(Stored dataset items)
————————
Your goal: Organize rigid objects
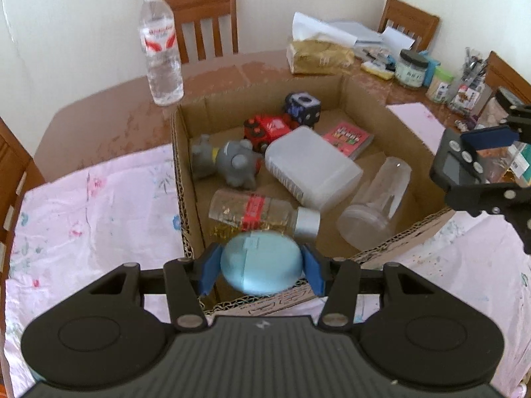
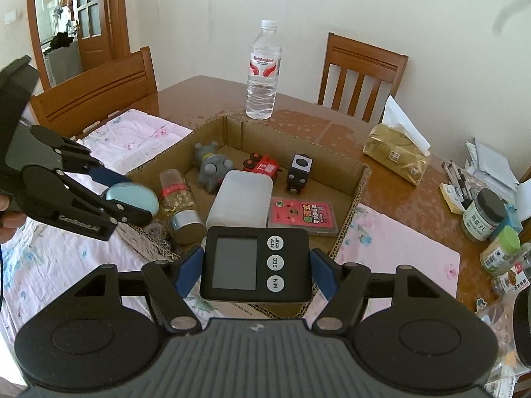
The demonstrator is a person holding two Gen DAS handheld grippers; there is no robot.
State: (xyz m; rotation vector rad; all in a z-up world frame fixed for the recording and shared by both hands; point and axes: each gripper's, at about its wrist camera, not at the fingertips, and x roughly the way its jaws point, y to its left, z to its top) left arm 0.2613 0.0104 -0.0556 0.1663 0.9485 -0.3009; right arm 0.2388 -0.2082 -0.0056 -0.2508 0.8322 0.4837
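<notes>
The left gripper (image 1: 262,267) is clamped on a pale blue oval case (image 1: 262,262), blue pads pressing its two ends — its long axis runs across, 9 to 3 o'clock, above the near wall of the cardboard box (image 1: 179,179). The right gripper (image 2: 255,270) grips a black digital timer (image 2: 255,262) by its side edges, screen up, long axis also 9 to 3, its buttons at the 3 o'clock side. In the box a spice bottle (image 1: 262,215) lies with its silver cap toward 4 o'clock; a clear cup (image 1: 378,205) lies at 3, a white container (image 1: 312,165) at centre, a grey toy (image 1: 225,165) at 10. A water bottle (image 1: 161,46) stands upright at 11 — outside the box.
</notes>
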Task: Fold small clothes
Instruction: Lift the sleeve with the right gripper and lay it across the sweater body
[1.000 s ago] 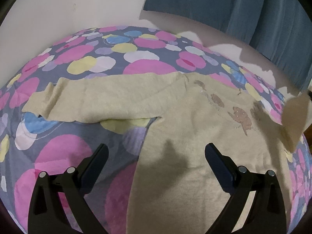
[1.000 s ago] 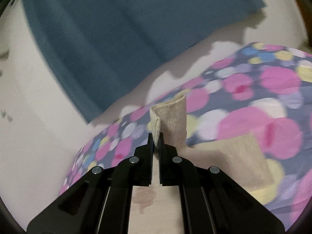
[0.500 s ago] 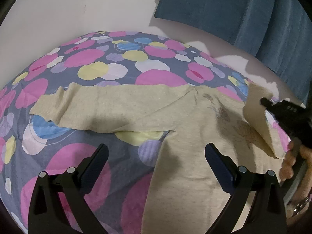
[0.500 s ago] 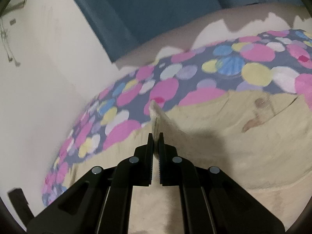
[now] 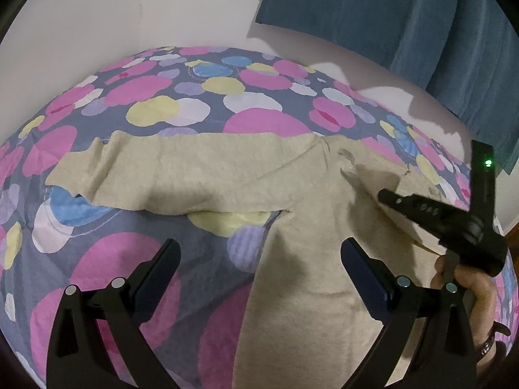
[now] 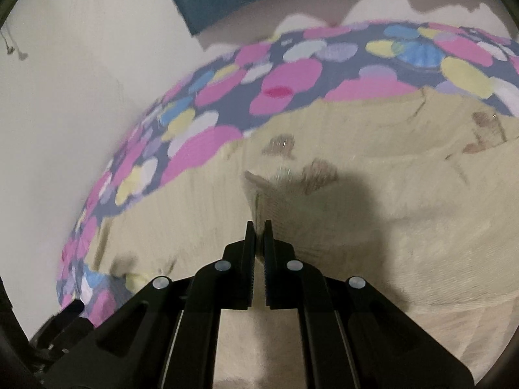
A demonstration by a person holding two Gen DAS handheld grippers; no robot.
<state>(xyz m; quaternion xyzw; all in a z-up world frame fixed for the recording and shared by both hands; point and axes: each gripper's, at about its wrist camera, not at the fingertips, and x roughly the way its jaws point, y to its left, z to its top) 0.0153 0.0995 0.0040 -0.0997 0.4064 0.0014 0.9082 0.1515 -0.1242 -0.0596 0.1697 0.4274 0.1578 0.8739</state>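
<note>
Spread across a bed, a bedsheet (image 5: 155,120) printed with pink, yellow and blue circles is filling the frame, with a pale wall and a blue curtain (image 5: 405,22) behind it. Lying flat on the sheet in the left wrist view is a small beige sweater (image 5: 305,227). Its one sleeve (image 5: 181,175) is stretching out toward the left of the frame, while the body is running down the lower centre. At the bottom of that view, the left gripper (image 5: 259,259) is hovering above the fabric with its jaws standing wide apart and nothing between them. Farther right, the right gripper (image 5: 386,196), held in a hand (image 5: 467,285), is reaching in from the right edge. Its jaws are pinched tight on the cuff (image 6: 259,194) of the other sleeve, which is lying doubled over the sweater's chest. To fold well, the cuff likely needs laying flat and square across the body before letting go, so the sleeve is not bunching. The left gripper could then be pressing the fabric steady.
</note>
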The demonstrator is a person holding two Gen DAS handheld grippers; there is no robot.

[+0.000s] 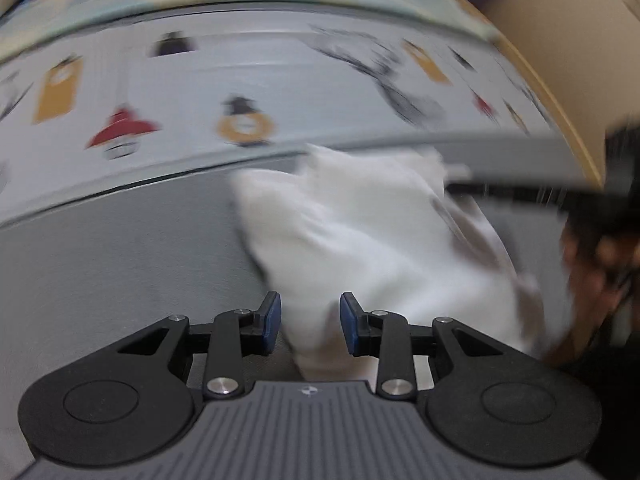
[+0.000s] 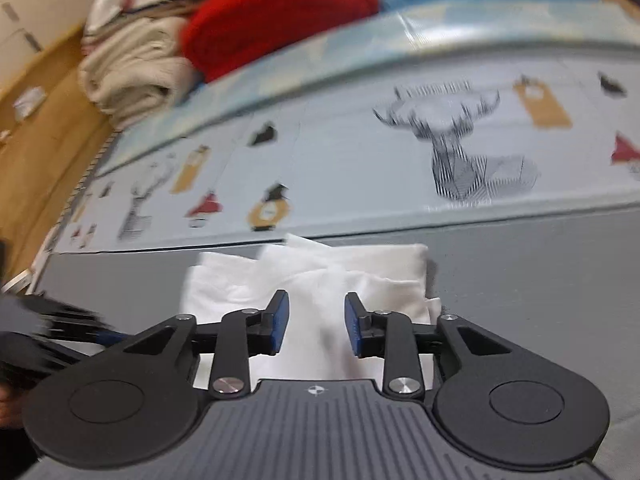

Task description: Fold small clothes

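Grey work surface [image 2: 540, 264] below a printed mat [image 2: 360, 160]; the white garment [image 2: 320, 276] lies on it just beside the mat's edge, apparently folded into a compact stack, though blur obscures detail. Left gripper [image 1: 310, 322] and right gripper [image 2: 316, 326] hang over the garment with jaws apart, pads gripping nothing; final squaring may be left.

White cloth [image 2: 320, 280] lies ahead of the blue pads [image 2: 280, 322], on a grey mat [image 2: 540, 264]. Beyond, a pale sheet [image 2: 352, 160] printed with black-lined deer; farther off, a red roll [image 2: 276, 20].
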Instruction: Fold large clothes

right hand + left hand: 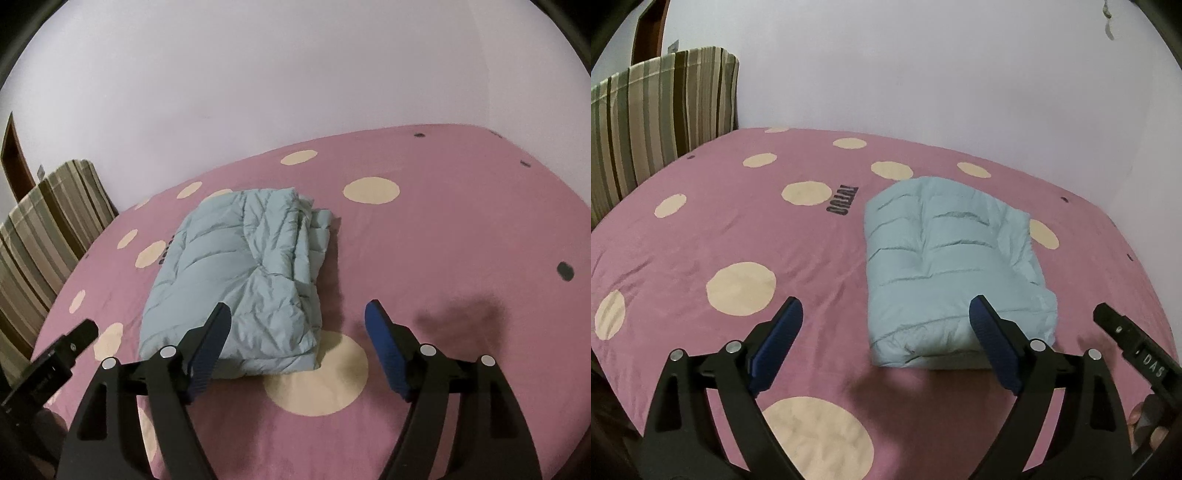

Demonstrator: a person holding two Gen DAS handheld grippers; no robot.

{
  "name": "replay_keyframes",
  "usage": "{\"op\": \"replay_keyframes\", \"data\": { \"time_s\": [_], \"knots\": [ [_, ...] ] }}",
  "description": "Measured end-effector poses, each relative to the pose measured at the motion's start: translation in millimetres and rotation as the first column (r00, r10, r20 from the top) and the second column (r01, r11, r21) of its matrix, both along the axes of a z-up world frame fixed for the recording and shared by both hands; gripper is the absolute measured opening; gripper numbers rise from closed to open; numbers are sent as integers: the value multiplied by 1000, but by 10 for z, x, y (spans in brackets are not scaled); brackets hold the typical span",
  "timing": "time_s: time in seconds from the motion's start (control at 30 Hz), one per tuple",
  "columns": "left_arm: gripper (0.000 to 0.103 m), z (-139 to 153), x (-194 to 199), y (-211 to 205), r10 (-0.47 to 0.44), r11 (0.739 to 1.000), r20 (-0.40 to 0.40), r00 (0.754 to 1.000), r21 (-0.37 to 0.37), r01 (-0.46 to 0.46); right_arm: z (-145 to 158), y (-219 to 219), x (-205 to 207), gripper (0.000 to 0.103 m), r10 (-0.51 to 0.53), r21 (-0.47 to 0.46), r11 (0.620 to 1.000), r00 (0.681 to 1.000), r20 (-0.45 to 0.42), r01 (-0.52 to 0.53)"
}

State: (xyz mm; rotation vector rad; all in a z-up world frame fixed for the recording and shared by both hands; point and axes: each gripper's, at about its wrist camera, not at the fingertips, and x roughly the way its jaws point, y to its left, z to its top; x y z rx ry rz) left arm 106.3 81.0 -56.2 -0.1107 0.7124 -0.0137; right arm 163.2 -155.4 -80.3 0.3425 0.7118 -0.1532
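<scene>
A light blue puffer jacket lies folded into a compact bundle on the pink bed cover; it also shows in the right wrist view. My left gripper is open and empty, held above the bed just in front of the jacket's near edge. My right gripper is open and empty, near the jacket's near right corner. The right gripper's black body shows at the right of the left wrist view. The left gripper's body shows at the left of the right wrist view.
The pink cover has cream dots and dark lettering. A striped cushion stands at the bed's far left against the white wall. A brown door frame is behind it.
</scene>
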Motion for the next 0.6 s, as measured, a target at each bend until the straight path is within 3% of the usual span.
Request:
{"op": "replay_keyframes", "data": {
  "time_s": [0.3,0.37,0.6],
  "knots": [
    [92,76,-120,-28,8,1000,17,1000,10,-8,225,178,-142,75,11,-86,996,999,30,-8],
    [92,85,-142,-38,9,1000,22,1000,13,-10,269,205,-169,79,11,-101,995,999,40,-7],
    [92,94,-189,-56,7,1000,28,1000,26,-8,279,268,-204,80,18,-123,992,999,43,-13]
  ]
}}
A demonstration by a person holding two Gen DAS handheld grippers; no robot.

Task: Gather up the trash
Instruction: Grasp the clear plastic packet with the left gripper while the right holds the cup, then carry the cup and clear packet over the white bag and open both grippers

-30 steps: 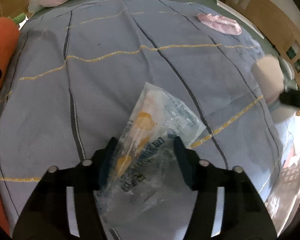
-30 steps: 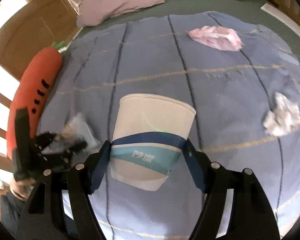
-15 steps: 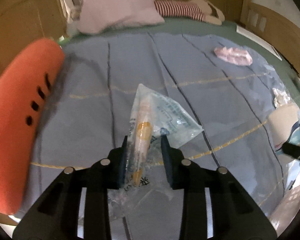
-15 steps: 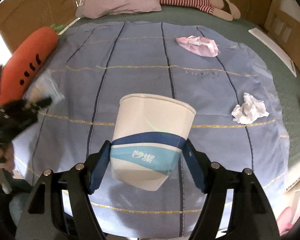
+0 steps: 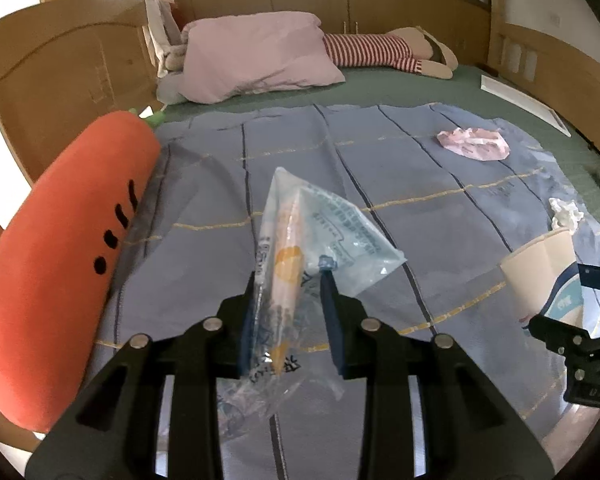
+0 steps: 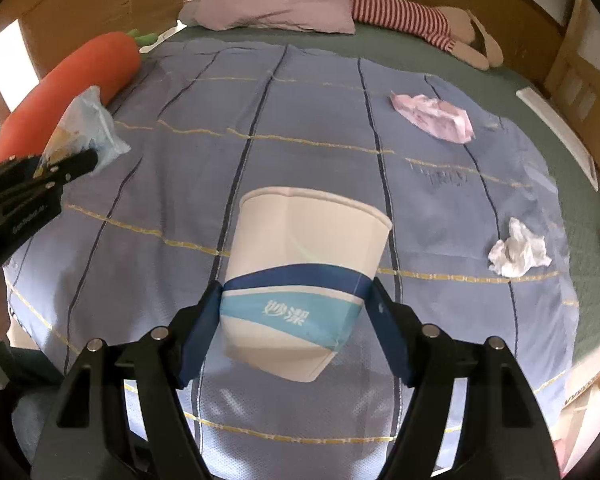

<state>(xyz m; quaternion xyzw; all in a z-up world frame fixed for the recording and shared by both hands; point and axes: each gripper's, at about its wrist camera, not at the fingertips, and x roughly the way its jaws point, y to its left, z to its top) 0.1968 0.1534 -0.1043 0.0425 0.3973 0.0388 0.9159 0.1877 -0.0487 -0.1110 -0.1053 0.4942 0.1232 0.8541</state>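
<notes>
1. The left gripper (image 5: 288, 312) is clenched on a clear plastic wrapper (image 5: 300, 264); 1 second ago its fingers stood wide around the wrapper, so the grab has just been made and the wrapper is now lifted off the blanket (image 5: 380, 184)

2. The right gripper (image 6: 296, 316) is clenched on a paper cup (image 6: 304, 264), held above the blanket as before

3. Both views have pulled back from the bed, showing more of it: likely both pieces are being carried away to a bin

4. Left on the blanket: a pink wad (image 6: 432, 116) at 1 o'clock, a white tissue (image 6: 518, 252) at 3 o'clock

5. A carrot plush (image 5: 60, 248) lies at 9 o'clock
</notes>
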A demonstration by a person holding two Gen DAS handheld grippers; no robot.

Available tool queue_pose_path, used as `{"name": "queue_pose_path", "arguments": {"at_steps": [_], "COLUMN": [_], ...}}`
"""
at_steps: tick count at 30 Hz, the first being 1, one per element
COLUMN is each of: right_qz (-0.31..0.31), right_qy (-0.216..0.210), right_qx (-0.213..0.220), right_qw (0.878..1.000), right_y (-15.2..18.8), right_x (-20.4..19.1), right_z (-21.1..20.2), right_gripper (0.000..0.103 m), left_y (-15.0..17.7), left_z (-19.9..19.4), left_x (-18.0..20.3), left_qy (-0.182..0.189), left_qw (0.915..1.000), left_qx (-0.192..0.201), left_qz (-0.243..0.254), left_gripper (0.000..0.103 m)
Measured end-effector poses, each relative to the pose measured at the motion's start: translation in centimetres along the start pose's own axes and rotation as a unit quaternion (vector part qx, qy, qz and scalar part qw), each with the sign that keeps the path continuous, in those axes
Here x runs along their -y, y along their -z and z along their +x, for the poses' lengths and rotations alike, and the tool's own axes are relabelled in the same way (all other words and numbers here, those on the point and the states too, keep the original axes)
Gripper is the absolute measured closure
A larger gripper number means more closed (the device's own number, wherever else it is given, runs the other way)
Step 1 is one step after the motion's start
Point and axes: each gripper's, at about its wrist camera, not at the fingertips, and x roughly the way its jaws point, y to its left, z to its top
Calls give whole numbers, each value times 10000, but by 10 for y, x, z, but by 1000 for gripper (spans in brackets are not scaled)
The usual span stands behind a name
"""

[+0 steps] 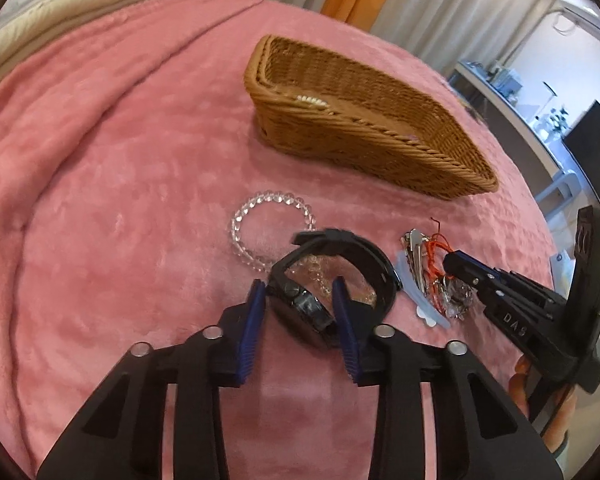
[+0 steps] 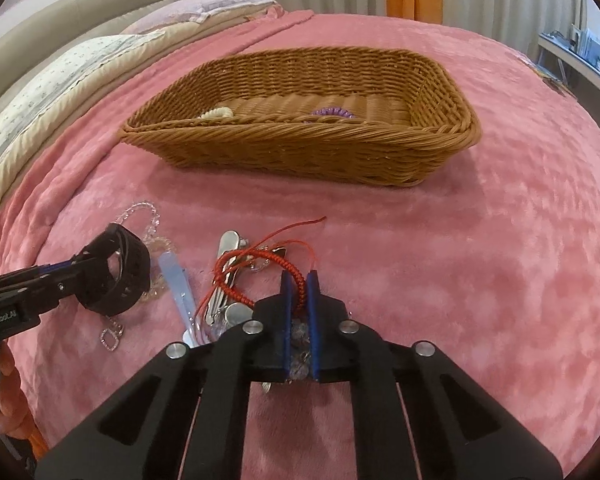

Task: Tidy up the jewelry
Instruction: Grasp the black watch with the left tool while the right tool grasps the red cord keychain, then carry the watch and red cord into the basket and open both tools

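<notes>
Black watch (image 1: 332,280) on pink blanket (image 1: 100,200), at 6 o'clock of left wrist view, band looped upright. Left gripper (image 1: 300,300) clamped on watch case, blue pads (image 1: 254,312) pressed against both sides. Gold chain (image 1: 320,276) visible through the band loop, lying beneath.

Clear bead bracelet (image 1: 268,228) at 10 o'clock from watch, touching or just beside band; cannot tell which.

Red cord bracelet (image 2: 260,268) at centre of right wrist view. Right gripper (image 2: 299,284) pinching it, pads nearly together, cord arching up between them; clear crystal beads (image 2: 300,340) caught lower in the gap. Loose red cord ends trailing toward 12 o'clock.

Silver hair clips (image 2: 228,272) just left of red cord, touching it. Pale blue strip (image 2: 176,280) at 9 o'clock from clips, next to watch band.

Wicker basket (image 2: 300,152) at 12 o'clock, well apart from the pile. Inside: white item (image 2: 218,113) at left end, purple bead bracelet (image 2: 332,112) near middle.

Pillows (image 2: 60,80) at 10 o'clock, beyond the blanket edge.
</notes>
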Motion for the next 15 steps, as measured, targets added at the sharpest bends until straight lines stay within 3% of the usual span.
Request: {"name": "queue_pose_path", "arguments": {"at_steps": [1, 15], "right_qz": [20, 357], "right_qy": [0, -210], "right_qx": [43, 625], "right_qw": [10000, 9972], "right_y": [1, 4], "right_x": [0, 9], "right_z": [-3, -45], "right_gripper": [99, 99], "left_y": [1, 10], "left_z": [-2, -21], "left_x": [-2, 2], "left_qy": [57, 157], "left_qw": [10000, 9974], "left_qx": [53, 540], "left_qz": [34, 450], "left_gripper": [91, 92]}}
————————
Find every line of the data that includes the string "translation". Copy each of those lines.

== Answer space ==
  "description": "Measured end-effector poses, each relative to the pose measured at the motion's start: translation in millimetres and rotation as the first column (r00, r10, r20 from the top) and the second column (r01, r11, r21) of its matrix, both along the axes of a z-up world frame fixed for the recording and shared by both hands; gripper is the absolute measured opening; gripper numbers rise from closed to open; numbers are sent as integers: the value multiplied by 1000, but by 10 for z, x, y (spans in brackets are not scaled); brackets hold the typical span",
Measured end-effector poses, each relative to the pose measured at the motion's start: translation in centimetres along the start pose's own axes and rotation as a unit quaternion (vector part qx, qy, qz and scalar part qw), each with the sign that keeps the path continuous, in those axes

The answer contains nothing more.